The price of glass bottles has risen by as much as 80%, Scottish wholesaler Dunns Food & Drinks said this week. Meanwhile, union Unite is planning strike action at the Crown Bevcan factory in Carlisle, which it says could adversely impact the supply of canned drinks over the summer.

Issues like these are frustrating but not world-ending for larger suppliers, who have the resources and revenue to help them weather the storm. But for smaller players they can be disastrous. 

Focusing on the bottle shortage in particular, it’s hard to imagine it coming at a worse time for smaller booze brands, which are already closing at a rate of knots. 

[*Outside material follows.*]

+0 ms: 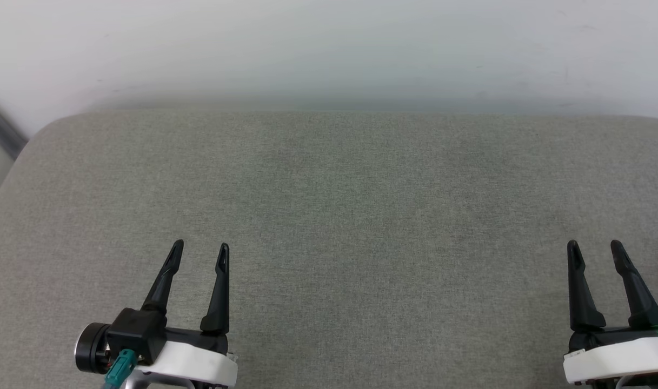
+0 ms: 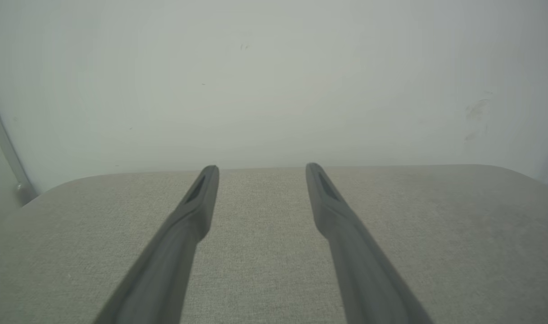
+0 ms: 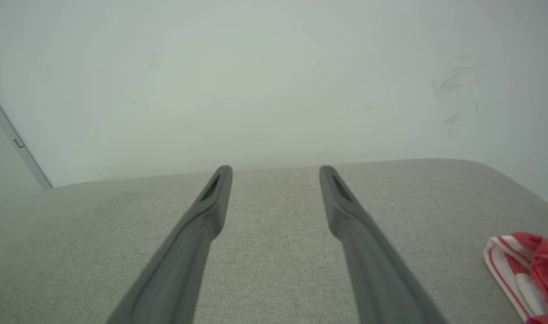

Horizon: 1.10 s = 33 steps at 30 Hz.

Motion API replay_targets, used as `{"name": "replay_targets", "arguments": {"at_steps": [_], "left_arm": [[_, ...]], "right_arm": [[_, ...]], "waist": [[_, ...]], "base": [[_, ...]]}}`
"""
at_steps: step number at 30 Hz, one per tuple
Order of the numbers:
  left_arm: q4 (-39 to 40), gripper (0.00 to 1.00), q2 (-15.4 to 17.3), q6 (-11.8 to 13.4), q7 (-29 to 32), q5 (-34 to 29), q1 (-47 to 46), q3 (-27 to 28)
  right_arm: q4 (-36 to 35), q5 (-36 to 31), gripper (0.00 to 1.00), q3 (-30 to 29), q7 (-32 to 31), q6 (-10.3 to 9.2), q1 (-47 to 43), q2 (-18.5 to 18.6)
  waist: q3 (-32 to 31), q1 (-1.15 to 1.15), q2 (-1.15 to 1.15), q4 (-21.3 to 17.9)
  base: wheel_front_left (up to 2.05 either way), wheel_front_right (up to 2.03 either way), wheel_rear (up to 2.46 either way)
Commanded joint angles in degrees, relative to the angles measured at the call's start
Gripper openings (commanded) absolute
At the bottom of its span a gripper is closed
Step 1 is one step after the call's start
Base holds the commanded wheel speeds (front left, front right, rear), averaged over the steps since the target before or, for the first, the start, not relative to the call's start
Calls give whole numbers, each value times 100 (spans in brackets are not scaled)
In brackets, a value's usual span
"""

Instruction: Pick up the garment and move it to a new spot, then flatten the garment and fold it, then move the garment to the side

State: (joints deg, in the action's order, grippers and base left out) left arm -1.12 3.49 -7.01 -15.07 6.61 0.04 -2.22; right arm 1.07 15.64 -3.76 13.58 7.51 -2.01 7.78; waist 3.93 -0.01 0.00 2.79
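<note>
Left end effector (image 1: pixel 200 246) and right end effector (image 1: pixel 595 244) were both parted a moderate way with nothing held, over the near part of the grey cloth-covered table (image 1: pixel 329 178). The shirt (image 3: pixel 526 274) lay at the table's right side, near the right end effector but apart from it. Only a red-and-white striped bit was in view, so folded or bunched couldn't be told. That fits a shirt waiting for pickup or one folded and set aside, so the step wasn't settled. Judged: the right arm was nearer and its fingers were clear of the cloth.
</note>
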Motion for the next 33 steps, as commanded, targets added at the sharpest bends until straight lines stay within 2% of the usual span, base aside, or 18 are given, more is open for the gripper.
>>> {"name": "replay_targets", "arguments": {"at_steps": [1, 25, 26, 29, 33], "left_arm": [[13, 100, -4, -9, -12, -41, 19, 25], [-65, 100, -47, -39, -12, 40, 54, 100], [-71, 0, -43, -32, 0, 40, 34, 86], [-199, 0, -49, -32, 8, 70, 107, 71], [-208, 0, -29, -18, 90, 584, 94, 76]], "right_arm": [[44, -18, 100, -23, 39, -4, 94, -43], [-35, -44, 100, -107, 34, -4, 74, -72], [-15, -14, 0, -106, 27, 0, 78, -58], [121, 18, 0, -90, 18, 0, 25, -78], [174, 465, 0, -84, -83, 0, 62, -96]], "waist": [[9, 1, 0, -6], [-11, 1, 0, -22], [-11, 1, 0, -22], [-12, 1, 0, -23], [-24, 1, 0, -32]], "base": [[0, 0, 0], [0, 0, 0], [0, 0, 0], [0, 0, 0], [0, 0, 0]]}}
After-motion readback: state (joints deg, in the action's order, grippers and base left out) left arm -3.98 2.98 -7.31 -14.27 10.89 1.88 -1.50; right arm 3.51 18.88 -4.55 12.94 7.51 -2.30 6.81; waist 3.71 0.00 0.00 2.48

Take the recent demise of Kelham Island, Fallen Brewing and Beatnikz Republic. Or the news, just this week, that Heineken is to close its historic Caledonian Brewery One supplier, speaking to The Grocer this week, described the current climate for challenger brands as “f***ing horrendous” and “like the wild west”.

So what’s to be done? Some businesses are absorbing the costs, but most smaller suppliers simply don’t have the gravitas to take price increases through to supermarket buyers.

Others, meanwhile – like Edinburgh-based Vault City – are converting from glass bottles to cans to ensure consistent supply. But they might just be kicking the can down the road.

Because bottled beer brands moving into aluminium cans could put even more pressure on an already limited supply of that commodity. According to our supplier source, there is simply “no room” for any additional suppliers to use cans.

It’s not just beer brands sending demand for cans sky-high. Wine brands – including the likes of Adria Vini and Hardys – are also venturing into the format. According to the source, all 187ml aluminium can allocations – usually the size of choice for canned wines – have already been snapped up for “the next four production runs”.

Adding insult to injury, there’s the fact that co-packers are prioritising large orders, giving the drinks giants an even greater advantage over small brands. Or, as the source puts it: “You have to remember that we’re in the queue behind Coke.”

Of course, this makes sense for those packers. But it’s hard not to sympathise with the innovative smaller players being left out in the cold. 

Because the outlook for drinks suppliers who fail to secure allocations is bleak. They risk shorting orders, losing listings and at worst, losing their businesses altogether.

Britain’s independent booze brands are some of the most innovative in the world. Let’s just hope they’ve got some tricks up their sleeves to navigate this hurricane.